For the tomatoes
1.2kg/2lb 7oz heirloom tomatoes (Marmande, Coeur de Boeuf, Darby Striped Yellow/Green and Black Russian)
20 basil leaves, roughly chopped
3 tbsp finely chopped chives
2 tbsp white wine vinegar
6 tbsp extra virgin olive oil
sea salt and freshly ground black pepper
For the salad
1 tbsp white wine vinegar
2 tbsp extra virgin olive oil, plus a little extra to finish
3 x 120g/4¼oz buffalo mozzarella
50g/1¾oz Kalamata olives, pitted, dried in the oven for 1 hour at 100C/90C Fan/Gas ¼, finely chopped
For the tomatoes, using a small paring knife, cut the hard core out of each tomato, then cut each into quarters.
Transfer to a large bowl. Season with a pinch each of salt and pepper. Stir so the seasoning lightly cures the tomatoes, which will then produce a beautiful juice.

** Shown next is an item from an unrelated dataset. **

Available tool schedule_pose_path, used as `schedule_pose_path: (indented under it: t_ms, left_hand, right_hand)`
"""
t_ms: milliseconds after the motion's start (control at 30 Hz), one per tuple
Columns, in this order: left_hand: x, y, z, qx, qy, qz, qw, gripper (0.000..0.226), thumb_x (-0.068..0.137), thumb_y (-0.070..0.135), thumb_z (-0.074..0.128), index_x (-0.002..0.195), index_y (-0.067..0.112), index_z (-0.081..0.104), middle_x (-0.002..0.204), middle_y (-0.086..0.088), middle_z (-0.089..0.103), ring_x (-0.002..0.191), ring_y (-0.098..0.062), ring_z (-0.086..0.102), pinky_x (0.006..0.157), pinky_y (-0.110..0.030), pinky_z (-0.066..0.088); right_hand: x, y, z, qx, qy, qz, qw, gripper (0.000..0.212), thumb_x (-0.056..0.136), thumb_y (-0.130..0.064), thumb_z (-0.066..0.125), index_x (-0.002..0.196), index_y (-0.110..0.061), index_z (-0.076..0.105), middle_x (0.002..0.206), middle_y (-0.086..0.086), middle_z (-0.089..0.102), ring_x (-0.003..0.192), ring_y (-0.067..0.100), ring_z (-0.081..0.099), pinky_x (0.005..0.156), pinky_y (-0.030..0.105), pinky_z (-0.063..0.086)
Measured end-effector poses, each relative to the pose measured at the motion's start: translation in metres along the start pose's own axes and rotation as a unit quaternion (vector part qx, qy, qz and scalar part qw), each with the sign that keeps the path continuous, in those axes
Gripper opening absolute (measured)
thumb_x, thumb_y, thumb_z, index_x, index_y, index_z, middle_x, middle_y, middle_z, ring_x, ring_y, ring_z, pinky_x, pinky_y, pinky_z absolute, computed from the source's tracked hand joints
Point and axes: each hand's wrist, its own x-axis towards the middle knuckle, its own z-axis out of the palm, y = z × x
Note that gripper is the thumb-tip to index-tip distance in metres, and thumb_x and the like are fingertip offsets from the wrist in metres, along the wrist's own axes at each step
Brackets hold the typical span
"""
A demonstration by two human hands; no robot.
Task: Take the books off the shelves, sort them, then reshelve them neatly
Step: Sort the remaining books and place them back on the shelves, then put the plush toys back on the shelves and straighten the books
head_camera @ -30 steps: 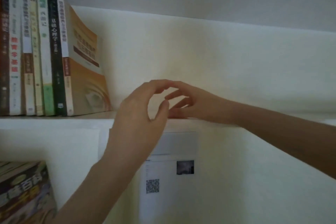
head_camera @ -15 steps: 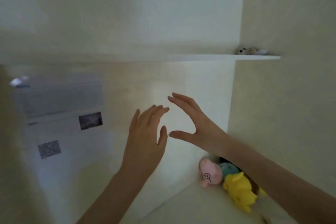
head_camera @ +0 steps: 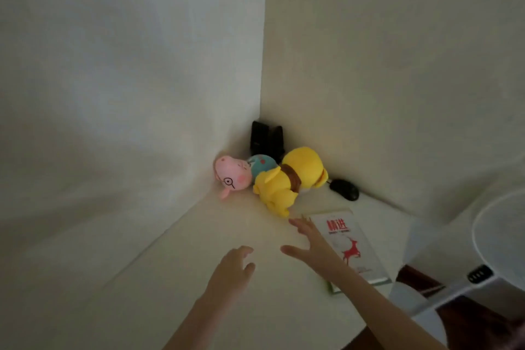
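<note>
Head view, looking down into a bench corner. Left grip (head_camera: 231, 270) released, fingers loosely spread, holding nothing, over bare white bench (head_camera: 184, 293). Right grip (head_camera: 312, 247) also released, fingers straight and splayed, reaching across the left edge of a white book (head_camera: 355, 247); contact with the cover impossible to tell. Book flat on bench, face up, red deer and red title on cover, green edge showing beneath. Just beyond the fingertips: yellow plush toy (head_camera: 287, 179) on its side, touching pink pig plush (head_camera: 231, 176) with glasses. Black mouse (head_camera: 344, 189) near right wall. Dark upright object (head_camera: 267, 139) in corner behind the toys. White round appliance (head_camera: 500, 236) far right.
</note>
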Motion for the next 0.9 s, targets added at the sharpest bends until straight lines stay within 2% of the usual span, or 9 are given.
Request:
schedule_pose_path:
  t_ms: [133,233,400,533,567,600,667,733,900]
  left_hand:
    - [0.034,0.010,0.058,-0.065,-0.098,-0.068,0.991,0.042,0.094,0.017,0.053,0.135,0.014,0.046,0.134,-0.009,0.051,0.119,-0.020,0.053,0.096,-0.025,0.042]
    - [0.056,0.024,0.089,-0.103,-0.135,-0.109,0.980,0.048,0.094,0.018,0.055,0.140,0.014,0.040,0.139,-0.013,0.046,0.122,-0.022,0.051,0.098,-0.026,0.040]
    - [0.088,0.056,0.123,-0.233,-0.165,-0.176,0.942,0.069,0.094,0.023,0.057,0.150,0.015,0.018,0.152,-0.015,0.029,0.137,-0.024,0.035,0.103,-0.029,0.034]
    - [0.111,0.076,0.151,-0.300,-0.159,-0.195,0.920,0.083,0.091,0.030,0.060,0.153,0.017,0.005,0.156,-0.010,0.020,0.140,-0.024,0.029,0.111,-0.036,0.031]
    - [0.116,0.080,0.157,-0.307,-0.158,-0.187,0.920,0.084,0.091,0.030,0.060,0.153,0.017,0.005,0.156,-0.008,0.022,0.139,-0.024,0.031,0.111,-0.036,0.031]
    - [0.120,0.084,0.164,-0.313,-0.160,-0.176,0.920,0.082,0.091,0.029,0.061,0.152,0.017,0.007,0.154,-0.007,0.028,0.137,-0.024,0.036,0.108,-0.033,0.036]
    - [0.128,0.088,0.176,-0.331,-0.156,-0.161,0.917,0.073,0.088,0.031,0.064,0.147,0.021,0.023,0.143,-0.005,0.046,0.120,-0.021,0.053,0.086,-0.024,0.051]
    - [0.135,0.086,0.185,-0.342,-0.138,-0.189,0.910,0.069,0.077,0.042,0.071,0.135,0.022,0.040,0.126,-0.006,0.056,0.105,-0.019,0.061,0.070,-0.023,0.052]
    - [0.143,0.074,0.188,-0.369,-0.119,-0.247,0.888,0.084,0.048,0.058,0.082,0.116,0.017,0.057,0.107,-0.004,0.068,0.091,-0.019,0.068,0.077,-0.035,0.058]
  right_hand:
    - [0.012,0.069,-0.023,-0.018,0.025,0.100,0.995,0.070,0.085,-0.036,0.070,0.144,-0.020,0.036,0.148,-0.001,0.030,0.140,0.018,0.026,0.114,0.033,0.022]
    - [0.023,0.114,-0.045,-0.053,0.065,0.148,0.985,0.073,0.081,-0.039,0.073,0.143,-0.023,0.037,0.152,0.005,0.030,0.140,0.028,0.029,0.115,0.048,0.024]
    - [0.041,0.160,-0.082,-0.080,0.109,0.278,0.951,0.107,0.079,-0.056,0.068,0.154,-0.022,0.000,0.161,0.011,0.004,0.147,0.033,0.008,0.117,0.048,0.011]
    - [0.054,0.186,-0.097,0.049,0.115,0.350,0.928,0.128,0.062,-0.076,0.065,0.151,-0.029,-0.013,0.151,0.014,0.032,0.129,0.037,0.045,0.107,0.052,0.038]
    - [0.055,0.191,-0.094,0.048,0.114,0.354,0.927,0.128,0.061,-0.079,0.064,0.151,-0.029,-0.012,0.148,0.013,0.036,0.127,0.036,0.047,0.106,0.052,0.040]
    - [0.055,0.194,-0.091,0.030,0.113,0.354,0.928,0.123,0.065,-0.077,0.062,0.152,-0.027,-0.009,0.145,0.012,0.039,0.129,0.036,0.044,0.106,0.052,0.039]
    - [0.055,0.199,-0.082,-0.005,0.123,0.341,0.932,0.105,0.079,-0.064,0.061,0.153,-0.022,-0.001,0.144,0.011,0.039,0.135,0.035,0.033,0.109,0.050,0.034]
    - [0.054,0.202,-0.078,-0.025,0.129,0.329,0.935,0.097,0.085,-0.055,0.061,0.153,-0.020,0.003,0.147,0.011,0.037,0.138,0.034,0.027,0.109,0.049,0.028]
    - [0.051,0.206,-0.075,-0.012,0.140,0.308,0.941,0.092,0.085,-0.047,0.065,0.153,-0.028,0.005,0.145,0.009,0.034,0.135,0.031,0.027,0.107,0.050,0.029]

Mix in the herbs, vinegar and oil. Stir and leave to marinate for a minimum of 10 minutes for the flavours to infuse.
For the salad, at the last moment, mix the leaves in a large bowl. Season with a pinch each of salt and pepper, then toss the leaves with the vinegar and olive oil.
Arrange the tomato mixture onto a plate. Cut the mozzarella in half and scatter around the salad. Sprinkle over the dried olives and finish with a drizzle of your best extra virgin olive oil.